Stay on him about going to the doctor. Make sure he doesn't "forget" to go to the appt. if his health is fine, mc is the next step. He may get annoyed and mad but so what. It isn't like he will stop having sex with you. If he watches porn but isn't interested in sex with you, I would guess the issue isn't about his LD. There is something more going on. It could be a fetish thing like you mentioned or it could be his own views on sex and thinking it is wrong to treat the woman he loves and respects "that way". 
To answer your earlier question, it is possible to be depressed for years. I suffered with depression for 8 years before I got help. 
I hope you find the answer soon.
_Posted via Mobile Device_


----------



## JustSomeGuyWho (Dec 16, 2012)

I'm not sure he has a LD. He might have a low drive relative to you but a LD person doesn't really care a whole lot about sex ... could just as happily live without it. If it turns out he does look at porn then he's thinking about it. It matters. I'm sure he isn't looking at it to satisfy his intellectual curiosity. That doesn't mean his T-Level isn't lower than normal.


----------



## *LittleDeer* (Apr 19, 2012)

You need to insist on no more porn.
_Posted via Mobile Device_


----------



## QuestioningMyMarriage (Apr 3, 2013)

Ha, I had to laugh at the comment, 'what's he going to do, stop having sex with you?' Definitely not a consequence if it's already in place.
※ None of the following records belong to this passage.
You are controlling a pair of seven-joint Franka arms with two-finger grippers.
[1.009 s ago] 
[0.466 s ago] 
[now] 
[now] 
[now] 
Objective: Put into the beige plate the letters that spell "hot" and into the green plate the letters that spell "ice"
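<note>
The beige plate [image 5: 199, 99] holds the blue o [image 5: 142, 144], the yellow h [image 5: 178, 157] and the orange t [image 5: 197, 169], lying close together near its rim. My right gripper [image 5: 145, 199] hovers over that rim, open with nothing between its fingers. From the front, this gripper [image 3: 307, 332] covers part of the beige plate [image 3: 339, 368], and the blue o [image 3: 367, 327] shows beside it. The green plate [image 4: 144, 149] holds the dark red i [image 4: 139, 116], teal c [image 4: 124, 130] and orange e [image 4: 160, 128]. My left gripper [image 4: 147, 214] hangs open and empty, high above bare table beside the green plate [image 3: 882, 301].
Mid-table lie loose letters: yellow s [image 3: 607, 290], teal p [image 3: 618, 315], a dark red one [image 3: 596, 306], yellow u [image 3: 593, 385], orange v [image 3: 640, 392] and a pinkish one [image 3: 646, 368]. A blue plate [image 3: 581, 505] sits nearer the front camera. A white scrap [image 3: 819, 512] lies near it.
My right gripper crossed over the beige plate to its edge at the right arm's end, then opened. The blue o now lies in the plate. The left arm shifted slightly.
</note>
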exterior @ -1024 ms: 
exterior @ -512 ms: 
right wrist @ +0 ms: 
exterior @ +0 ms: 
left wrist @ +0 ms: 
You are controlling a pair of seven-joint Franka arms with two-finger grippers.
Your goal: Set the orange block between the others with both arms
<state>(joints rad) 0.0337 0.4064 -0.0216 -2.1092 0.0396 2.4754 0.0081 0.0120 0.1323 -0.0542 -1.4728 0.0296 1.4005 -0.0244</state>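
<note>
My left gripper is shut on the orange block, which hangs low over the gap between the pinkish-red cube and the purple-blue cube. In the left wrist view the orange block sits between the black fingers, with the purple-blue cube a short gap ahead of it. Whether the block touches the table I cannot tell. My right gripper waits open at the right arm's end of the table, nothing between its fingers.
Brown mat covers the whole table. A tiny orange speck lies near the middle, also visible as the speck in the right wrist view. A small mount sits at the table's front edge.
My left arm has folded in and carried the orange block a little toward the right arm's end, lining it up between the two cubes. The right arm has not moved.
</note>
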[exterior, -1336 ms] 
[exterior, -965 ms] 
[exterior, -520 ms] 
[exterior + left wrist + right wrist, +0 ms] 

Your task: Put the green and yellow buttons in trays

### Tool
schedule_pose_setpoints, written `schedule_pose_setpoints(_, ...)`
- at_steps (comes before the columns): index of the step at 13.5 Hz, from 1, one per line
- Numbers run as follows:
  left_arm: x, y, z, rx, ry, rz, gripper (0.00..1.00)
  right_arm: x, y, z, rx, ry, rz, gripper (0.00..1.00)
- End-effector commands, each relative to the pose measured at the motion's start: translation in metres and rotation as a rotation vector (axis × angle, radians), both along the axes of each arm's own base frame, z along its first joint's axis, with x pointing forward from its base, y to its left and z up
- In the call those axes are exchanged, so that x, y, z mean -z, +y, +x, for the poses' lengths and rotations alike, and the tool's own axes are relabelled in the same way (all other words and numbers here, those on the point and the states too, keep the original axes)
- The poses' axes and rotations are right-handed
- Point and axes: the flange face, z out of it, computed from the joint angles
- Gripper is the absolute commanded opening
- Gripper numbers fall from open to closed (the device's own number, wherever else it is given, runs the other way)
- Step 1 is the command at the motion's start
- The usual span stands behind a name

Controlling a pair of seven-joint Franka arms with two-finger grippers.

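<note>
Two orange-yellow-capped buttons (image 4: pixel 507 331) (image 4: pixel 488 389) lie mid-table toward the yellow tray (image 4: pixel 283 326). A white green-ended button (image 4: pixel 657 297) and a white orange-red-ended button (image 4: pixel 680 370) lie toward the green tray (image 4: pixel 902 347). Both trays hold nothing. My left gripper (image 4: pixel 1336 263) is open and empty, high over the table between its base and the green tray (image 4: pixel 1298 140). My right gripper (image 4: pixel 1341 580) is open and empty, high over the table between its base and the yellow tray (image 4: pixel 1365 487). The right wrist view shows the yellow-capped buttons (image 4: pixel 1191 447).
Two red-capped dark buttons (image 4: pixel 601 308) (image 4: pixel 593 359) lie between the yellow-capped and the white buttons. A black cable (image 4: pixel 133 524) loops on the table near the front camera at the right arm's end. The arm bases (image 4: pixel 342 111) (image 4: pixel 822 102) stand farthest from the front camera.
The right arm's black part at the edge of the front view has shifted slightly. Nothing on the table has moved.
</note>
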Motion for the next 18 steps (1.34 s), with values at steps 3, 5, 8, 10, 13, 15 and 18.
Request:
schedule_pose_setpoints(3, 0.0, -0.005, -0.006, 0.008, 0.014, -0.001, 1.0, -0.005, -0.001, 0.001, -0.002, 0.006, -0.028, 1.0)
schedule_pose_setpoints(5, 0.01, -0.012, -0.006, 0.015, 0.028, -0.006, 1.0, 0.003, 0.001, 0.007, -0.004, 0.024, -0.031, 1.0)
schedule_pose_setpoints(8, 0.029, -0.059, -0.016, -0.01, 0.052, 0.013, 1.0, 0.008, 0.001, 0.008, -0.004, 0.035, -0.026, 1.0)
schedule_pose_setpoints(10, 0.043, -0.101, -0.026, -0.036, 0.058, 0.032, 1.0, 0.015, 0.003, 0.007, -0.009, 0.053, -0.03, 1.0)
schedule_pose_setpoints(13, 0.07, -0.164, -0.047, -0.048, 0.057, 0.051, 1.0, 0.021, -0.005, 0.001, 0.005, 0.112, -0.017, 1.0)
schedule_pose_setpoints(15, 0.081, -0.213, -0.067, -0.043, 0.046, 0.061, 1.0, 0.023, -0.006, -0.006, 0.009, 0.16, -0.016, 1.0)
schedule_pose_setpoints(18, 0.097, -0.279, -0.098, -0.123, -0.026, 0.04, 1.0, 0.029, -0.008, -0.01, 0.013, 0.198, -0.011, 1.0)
I'm 100% sure he uses porn and masturbates to it. Since we used to have sex and we both initiated (at least before marriage) in my mind there was never an issue with porn. He would use it if I was at work and for me it was 'out of sight out of mind' and it didn't affect me. The last couple of days I've browsed a bit on YourBrainOnPorn and I think it's possible that he has an addiction, although I've skimmed a few threads here where some people think porn addiction isn't real.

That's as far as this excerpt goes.